===== Input data

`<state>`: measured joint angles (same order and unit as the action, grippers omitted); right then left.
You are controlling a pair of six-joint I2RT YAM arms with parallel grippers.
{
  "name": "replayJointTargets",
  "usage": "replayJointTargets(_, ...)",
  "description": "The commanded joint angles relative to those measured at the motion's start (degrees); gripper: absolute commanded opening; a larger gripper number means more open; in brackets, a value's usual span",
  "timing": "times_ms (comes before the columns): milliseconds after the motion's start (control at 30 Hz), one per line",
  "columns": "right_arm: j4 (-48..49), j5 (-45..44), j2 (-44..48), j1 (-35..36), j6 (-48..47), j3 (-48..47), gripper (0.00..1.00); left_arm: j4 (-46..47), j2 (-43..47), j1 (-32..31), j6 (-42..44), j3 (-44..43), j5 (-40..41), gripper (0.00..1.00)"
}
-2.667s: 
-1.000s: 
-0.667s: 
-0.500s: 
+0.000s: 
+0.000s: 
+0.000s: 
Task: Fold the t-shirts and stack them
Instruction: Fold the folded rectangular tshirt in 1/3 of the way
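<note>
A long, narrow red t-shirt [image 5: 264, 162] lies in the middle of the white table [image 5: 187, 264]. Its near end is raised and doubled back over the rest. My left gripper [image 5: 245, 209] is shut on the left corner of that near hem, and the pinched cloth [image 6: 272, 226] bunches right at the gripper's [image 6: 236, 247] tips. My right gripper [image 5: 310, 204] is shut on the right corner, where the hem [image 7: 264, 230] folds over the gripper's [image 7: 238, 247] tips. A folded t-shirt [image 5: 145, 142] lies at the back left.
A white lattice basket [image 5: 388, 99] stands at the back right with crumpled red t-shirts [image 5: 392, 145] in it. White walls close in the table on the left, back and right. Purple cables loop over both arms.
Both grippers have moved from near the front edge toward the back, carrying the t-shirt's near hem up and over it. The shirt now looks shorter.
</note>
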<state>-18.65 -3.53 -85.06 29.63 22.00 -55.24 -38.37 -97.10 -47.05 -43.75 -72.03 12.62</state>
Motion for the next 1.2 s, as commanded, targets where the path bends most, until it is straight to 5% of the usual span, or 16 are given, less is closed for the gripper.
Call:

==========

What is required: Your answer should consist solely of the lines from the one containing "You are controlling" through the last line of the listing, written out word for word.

Expected answer:
You are controlling a pair of six-joint I2RT YAM arms with parallel grippers.
{
  "name": "replayJointTargets",
  "usage": "replayJointTargets(_, ...)",
  "description": "The commanded joint angles relative to those measured at the motion's start (degrees); gripper: absolute commanded opening; a larger gripper number means more open; in brackets, a value's usual span",
  "timing": "times_ms (comes before the columns): milliseconds after the motion's start (control at 30 Hz), one per line",
  "columns": "right_arm: j4 (-48..49), j5 (-45..44), j2 (-44..48), j1 (-35..36), j6 (-48..47), j3 (-48..47), gripper (0.00..1.00); left_arm: j4 (-46..47), j2 (-43..47), j1 (-32..31), j6 (-42..44), j3 (-44..43), j5 (-40..41), gripper (0.00..1.00)"
}
-2.667s: 
-1.000s: 
-0.667s: 
-0.500s: 
+0.000s: 
+0.000s: 
+0.000s: 
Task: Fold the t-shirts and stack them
Instruction: Fold the folded rectangular tshirt in 1/3 of the way
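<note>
A long, narrow red t-shirt [image 5: 264, 162] lies in the middle of the white table [image 5: 187, 264]. Its near end is raised and doubled back over the rest. My left gripper [image 5: 245, 209] is shut on the left corner of that near hem, and the pinched cloth [image 6: 272, 226] bunches right at the gripper's [image 6: 236, 247] tips. My right gripper [image 5: 310, 204] is shut on the right corner, where the hem [image 7: 264, 230] folds over the gripper's [image 7: 238, 247] tips. A folded t-shirt [image 5: 145, 142] lies at the back left.
A white lattice basket [image 5: 388, 99] stands at the back right with crumpled red t-shirts [image 5: 392, 145] in it. White walls close in the table on the left, back and right. Purple cables loop over both arms.
Both grippers have moved from near the front edge toward the back, carrying the t-shirt's near hem up and over it. The shirt now looks shorter.
</note>
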<state>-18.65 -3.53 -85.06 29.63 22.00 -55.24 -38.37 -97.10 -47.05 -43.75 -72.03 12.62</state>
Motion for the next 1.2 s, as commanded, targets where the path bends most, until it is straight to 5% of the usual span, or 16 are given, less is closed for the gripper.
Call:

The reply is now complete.